Giuseppe Vecci: “STF não irá paralisar processo de impeachment de Dilma”

Deputado federal diz que Judiciário está interferindo no Legislativo ao conceder liminares suspendendo rito de votação dos processos na Câmara dos Deputados

Giuseppe Vecci acredita em interferência entre poderes | Foto: Segplan/Arquivo

Giuseppe Vecci acredita em interferência entre poderes | Foto: Segplan/Arquivo

O deputado federal Giuseppe Vecci (PSDB-GO) disse nesta terça-feira (13) que está havendo interferência do Poder Judiciário no Legislativo com a suspensão do andamento dos processos de impeachment da presidente Dilma Rousseff (PT), na Câmara dos Deputados, com base no rito definido no final de setembro pelo presidente da Casa, Eduardo Cunha (PMDB-RJ).

“Era para começar hoje a discussão do rito de votação do pedido de impeachment. Mas estou sabendo que o Supremo Tribunal Federal [STF] pediu sua paralisação. Acredito que está havendo interferência entre os poderes. Isso não irá paralisar o processo”, avaliou ele, que também é vice-presidente nacional do PSDB, em entrevista ao Jornal Opção, no Palácio Pedro Ludovico Teixeira.

A pedido de parlamentares governistas os ministros do STF Teori Zavascki e Rosa Weber concederam duas liminares que suspendem o andamento dos processos — ambas são decisões provisórias. Na prática, está nas mãos de Cunha dar andamento aos pedidos e aceitá-los individualmente, sem possibilidade de que um recurso da oposição seja levado a plenário para que a maioria simples autorize a criação da comissão especial de impeachment.

Dentre as regras estabelecidas pelo peemedebista estão, entre outras, que uma eventual rejeição por parte dele poderia ser questionada, cabendo neste caso, ao plenário da Câmara, a palavra final sobre a abertura de uma comissão.

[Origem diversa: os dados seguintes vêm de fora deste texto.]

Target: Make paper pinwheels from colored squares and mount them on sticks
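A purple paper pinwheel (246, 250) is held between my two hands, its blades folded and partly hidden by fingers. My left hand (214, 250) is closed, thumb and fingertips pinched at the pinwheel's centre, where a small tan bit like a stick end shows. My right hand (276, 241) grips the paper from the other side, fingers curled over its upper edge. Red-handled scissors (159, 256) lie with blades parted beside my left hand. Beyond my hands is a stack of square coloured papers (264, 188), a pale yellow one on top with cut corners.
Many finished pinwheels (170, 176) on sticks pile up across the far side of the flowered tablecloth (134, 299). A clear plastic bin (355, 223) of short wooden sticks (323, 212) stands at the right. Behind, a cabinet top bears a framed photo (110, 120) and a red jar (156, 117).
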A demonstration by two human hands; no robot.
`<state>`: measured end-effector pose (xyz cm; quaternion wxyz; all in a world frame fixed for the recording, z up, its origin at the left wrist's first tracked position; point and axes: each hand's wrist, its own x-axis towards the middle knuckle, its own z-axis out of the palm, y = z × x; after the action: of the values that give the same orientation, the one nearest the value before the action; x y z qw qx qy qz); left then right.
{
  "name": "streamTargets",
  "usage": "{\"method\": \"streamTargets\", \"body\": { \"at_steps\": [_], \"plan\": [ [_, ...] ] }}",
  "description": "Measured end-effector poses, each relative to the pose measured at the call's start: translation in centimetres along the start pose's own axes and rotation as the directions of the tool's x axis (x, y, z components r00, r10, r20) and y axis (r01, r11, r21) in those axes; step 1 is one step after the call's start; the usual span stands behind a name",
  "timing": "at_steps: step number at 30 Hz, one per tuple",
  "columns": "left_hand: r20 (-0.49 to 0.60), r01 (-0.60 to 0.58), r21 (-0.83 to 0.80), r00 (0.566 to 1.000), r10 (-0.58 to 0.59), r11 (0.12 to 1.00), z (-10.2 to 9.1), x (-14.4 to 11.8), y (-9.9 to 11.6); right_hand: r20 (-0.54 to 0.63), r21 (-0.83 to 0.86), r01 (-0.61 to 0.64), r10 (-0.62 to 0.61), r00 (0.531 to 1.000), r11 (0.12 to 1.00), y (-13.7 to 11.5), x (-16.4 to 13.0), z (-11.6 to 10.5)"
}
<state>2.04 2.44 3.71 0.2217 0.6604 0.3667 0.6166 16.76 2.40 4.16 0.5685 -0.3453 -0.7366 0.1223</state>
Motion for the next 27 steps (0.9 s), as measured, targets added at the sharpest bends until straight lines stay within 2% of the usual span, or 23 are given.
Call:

A situação seria ideal para o presidente, que tem sido citado em diversas denúncias de corrupção.

As decisões provisórias atendem aos pedidos protocolados pelos deputados Wadih Damous (PT-RJ), Rubens Pereira Júnior (PC do B-MA) e Paulo Teixeira (PT-SP). Eles questionam o fato de do presidente não ter analisado um recurso apresentado contra o rito estabelecido pela presidência da Casa.

Situação de Cunha

Presidente nacional do PSDB, Giuseppe Vecci também comentou cassação do presidente da Câmara dos Deputados, Eduardo Cunha. “A partir do momento em que se tenha comprovação com dados sobre as contas bancárias na Suíça fica muito difícil a permanência dele”, analisou o tucano.

Investigações do Ministério Público daquele país relatam que os recursos atribuídos ao peemedebista circularam por pelo menos 23 contas bancárias no exterior como forma de ocultar sua origem, como em Cingapura, Suíça, Estados Unidos e Benin. Entre os valores estariam US$ 500 mil dólares.